International guidelines recommend the use of PARP inhibitors (PARPi) in patients with germline and somatic variants of genes related to homologous recombination. At our center we have implemented universal testing of these genes for all patients with metastatic prostate cancer. International data estimate the prevalence of somatic or germline mutations of BRCA1/2 between 9-11%, and mutations or deletions in ATM and PALB2 of 6% and 1%, respectively. The clinical impact of universal testing in the Portuguese population is unknown. We aimed to determine the prevalence of somatic and germline gene variants with clinical impact in Portuguese patients who underwent universal testing.

Methods

We included all patients with metastatic prostate cancer followed at our center who were candidates for systemic treatment and who signed the informed consent form for universal testing between 01 Jan 2022 and 30 May 2024. We performed testing by NGS in tumor tissue and/or peripheral blood. The gene panel includes ATM, BRCA1, BRCA2, CHEK2, PALB2, HOXB13, MLH1, MSH2, MSH6, PMS2. We excluded patients in which testing was guided by clinical criteria. Clinico-demographic characteristics were gathered from medical records. Mutation prevalence is reported as 95% Bayesian credible intervals (95% CdI), assuming a binomial model with uniform prior.

Results

We identified 71 patients, with median age 72 years old (min 51, max 96). Somatic testing was performed in 36 patients and germline testing was performed in 55 patients. No variants predictive of response were found.
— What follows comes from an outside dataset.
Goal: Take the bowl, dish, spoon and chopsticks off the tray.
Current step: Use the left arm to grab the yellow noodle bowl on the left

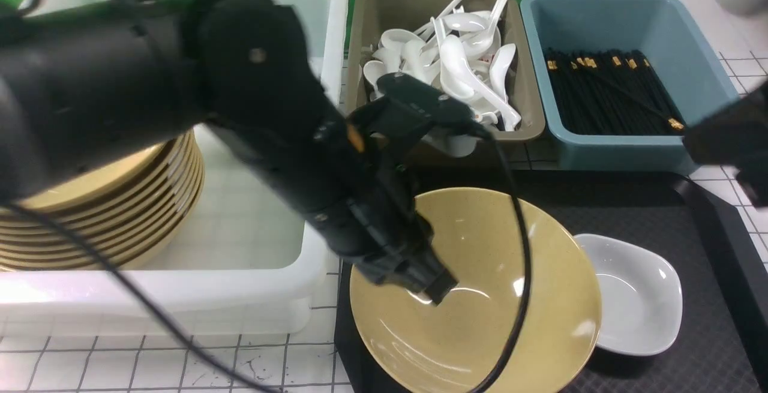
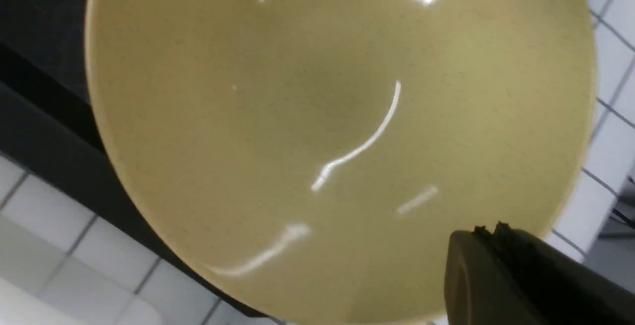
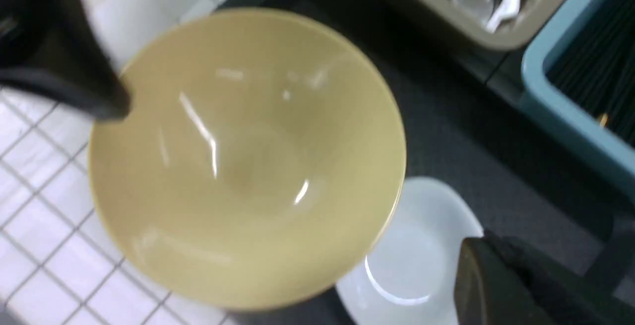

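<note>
The bowl [image 1: 510,297] sits at the left end of the tray [image 1: 660,213], its rim reaching past the tray's edge over the white tiled surface [image 1: 120,363]. The dish [image 1: 636,294] lies on the tray just beside it, on the right. The left end effector [image 1: 435,288] reaches into the bowl with one finger [image 2: 496,275] on the inner wall near the rim. The other finger is hidden, so I cannot tell whether it is clenched on the bowl. The right end effector [image 3: 496,290] hangs over the tray near the dish, blurred, its state unclear.
</note>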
The prevalence was 0% (95% CdI 0–8%) for somatic mutations and 0% (95% CdI 0–5%) for germline mutations.

Conclusions

In our population, universal testing didn’t lead to changes in clinical management. The probability of actionable variants was estimated to be < 8% for somatic mutations and < 5% for germline mutations, lower than in international case series. This suggests a low yield for universal testing. In order to determine the real clinical benefit of universal testing, larger studies should be performed on the Portuguese population. In case the low yield is confirmed, further research can help determine which sub-populations should be tested.

Editorial acknowledgement

Clinical trial identification

Legal entity responsible for the study

The authors.

Funding

Has not received any funding.

Disclosure

A.B. Mansinho, A.R. Dias Teixeira Sousa: Financial Interests, Personal, Invited Speaker: AstraZeneca. All other authors have declared no conflicts of interest.